**What to work on**. Nothing but a number is wanted here: the count of lines in the data holding the word "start".

Input below:

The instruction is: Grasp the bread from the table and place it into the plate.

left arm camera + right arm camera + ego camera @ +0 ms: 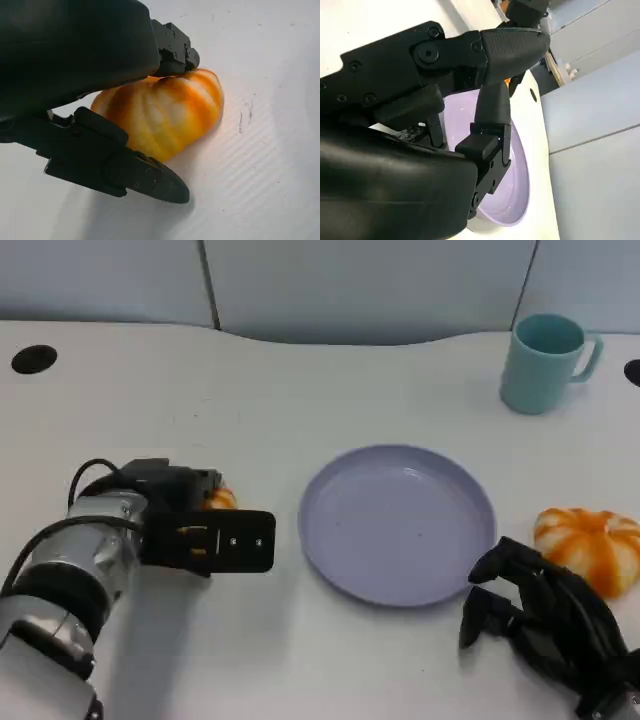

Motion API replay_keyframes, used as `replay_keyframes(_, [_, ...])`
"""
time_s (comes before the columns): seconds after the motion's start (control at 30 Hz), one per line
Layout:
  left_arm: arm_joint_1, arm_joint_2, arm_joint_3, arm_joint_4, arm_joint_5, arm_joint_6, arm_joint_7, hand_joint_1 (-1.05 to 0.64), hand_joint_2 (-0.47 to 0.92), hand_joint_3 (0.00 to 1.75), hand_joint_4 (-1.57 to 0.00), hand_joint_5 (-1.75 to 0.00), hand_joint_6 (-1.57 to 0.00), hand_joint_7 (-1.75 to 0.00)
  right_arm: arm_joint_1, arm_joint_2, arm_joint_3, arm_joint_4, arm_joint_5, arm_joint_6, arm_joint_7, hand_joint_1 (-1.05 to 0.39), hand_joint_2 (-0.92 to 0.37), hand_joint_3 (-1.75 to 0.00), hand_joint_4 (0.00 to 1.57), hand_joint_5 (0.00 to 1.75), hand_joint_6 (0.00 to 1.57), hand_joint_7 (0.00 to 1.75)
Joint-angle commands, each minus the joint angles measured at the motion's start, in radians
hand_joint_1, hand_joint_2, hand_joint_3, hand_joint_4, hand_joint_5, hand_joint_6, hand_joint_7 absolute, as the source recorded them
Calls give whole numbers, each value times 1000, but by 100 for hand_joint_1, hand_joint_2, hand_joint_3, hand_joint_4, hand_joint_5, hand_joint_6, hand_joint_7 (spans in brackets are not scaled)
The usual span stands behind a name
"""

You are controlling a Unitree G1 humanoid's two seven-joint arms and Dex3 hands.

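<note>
Bread (pixel 165 112) under left hand (pixel 200 530), plate (pixel 398 524) alongside, mug (pixel 545 362) beyond.

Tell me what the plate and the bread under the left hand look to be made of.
Plate: probably plastic or melamine, matte lavender, uniform colour with soft sheen. Bread: glossy orange-and-cream ribbed surface, very even and slick, so possibly a plastic or foam replica; real bread cannot be ruled out. The left hand covers part of it.

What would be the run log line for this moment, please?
left hand: closing around bread, on table | right hand: idle, curled | plate: empty
</note>
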Motion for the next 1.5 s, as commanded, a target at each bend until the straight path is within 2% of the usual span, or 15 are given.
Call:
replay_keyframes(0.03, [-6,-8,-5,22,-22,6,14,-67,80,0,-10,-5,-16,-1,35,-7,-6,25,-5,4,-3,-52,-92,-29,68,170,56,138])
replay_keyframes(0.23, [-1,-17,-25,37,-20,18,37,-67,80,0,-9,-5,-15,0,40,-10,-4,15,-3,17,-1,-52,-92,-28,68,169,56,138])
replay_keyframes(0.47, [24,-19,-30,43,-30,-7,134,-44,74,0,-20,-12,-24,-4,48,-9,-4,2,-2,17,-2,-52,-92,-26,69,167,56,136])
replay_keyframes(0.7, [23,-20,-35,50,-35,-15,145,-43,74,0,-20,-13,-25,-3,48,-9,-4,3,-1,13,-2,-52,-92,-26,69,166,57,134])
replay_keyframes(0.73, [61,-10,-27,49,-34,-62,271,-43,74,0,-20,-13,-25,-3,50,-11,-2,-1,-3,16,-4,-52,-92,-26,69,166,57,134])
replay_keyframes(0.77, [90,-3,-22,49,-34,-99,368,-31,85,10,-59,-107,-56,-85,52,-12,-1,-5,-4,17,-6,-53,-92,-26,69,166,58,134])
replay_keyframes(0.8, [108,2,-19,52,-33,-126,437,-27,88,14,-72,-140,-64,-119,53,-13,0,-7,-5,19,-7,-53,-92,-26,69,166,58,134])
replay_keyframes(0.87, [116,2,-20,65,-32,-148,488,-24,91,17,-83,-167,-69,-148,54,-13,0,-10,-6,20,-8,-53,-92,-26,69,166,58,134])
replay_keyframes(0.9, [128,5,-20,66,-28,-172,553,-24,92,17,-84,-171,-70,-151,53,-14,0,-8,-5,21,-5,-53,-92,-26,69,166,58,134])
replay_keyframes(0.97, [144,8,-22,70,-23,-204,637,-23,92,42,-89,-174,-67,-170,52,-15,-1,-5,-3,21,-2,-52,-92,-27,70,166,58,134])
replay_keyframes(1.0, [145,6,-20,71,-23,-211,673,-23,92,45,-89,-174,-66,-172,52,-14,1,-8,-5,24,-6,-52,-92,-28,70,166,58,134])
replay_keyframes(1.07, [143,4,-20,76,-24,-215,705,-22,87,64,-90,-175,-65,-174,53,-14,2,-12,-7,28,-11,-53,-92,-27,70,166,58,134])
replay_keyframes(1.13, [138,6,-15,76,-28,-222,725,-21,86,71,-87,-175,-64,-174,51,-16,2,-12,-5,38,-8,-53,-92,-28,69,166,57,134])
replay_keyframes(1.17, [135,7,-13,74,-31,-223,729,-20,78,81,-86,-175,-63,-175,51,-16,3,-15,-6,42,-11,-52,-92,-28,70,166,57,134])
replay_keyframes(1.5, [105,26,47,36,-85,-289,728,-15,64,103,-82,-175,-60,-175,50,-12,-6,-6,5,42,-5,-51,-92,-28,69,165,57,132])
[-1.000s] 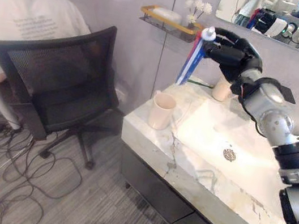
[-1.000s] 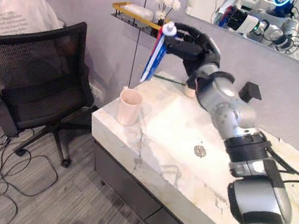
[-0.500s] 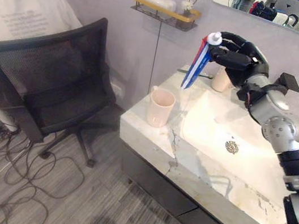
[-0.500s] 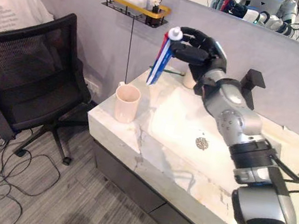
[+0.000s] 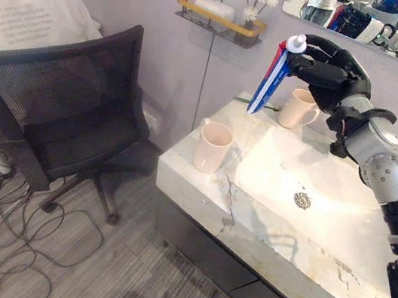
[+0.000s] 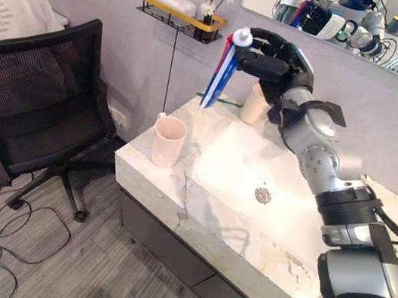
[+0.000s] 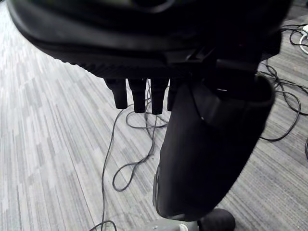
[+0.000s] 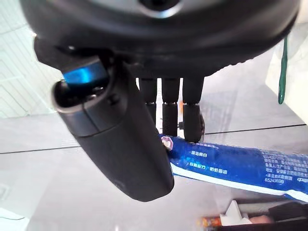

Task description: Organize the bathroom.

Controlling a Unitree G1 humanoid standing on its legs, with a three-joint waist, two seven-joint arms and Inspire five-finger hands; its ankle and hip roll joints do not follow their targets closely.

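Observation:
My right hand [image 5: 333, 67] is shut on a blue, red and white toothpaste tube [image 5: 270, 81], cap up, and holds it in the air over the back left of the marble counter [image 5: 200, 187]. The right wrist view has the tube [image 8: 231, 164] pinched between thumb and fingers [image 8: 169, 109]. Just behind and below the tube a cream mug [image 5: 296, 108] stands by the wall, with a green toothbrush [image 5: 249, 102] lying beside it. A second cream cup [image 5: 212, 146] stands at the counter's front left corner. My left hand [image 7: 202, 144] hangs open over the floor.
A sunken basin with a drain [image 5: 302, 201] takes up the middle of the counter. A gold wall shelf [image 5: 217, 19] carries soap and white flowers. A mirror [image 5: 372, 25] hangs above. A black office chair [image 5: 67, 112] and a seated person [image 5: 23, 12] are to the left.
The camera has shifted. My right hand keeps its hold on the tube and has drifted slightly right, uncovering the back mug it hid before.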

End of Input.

**Your solution**. 2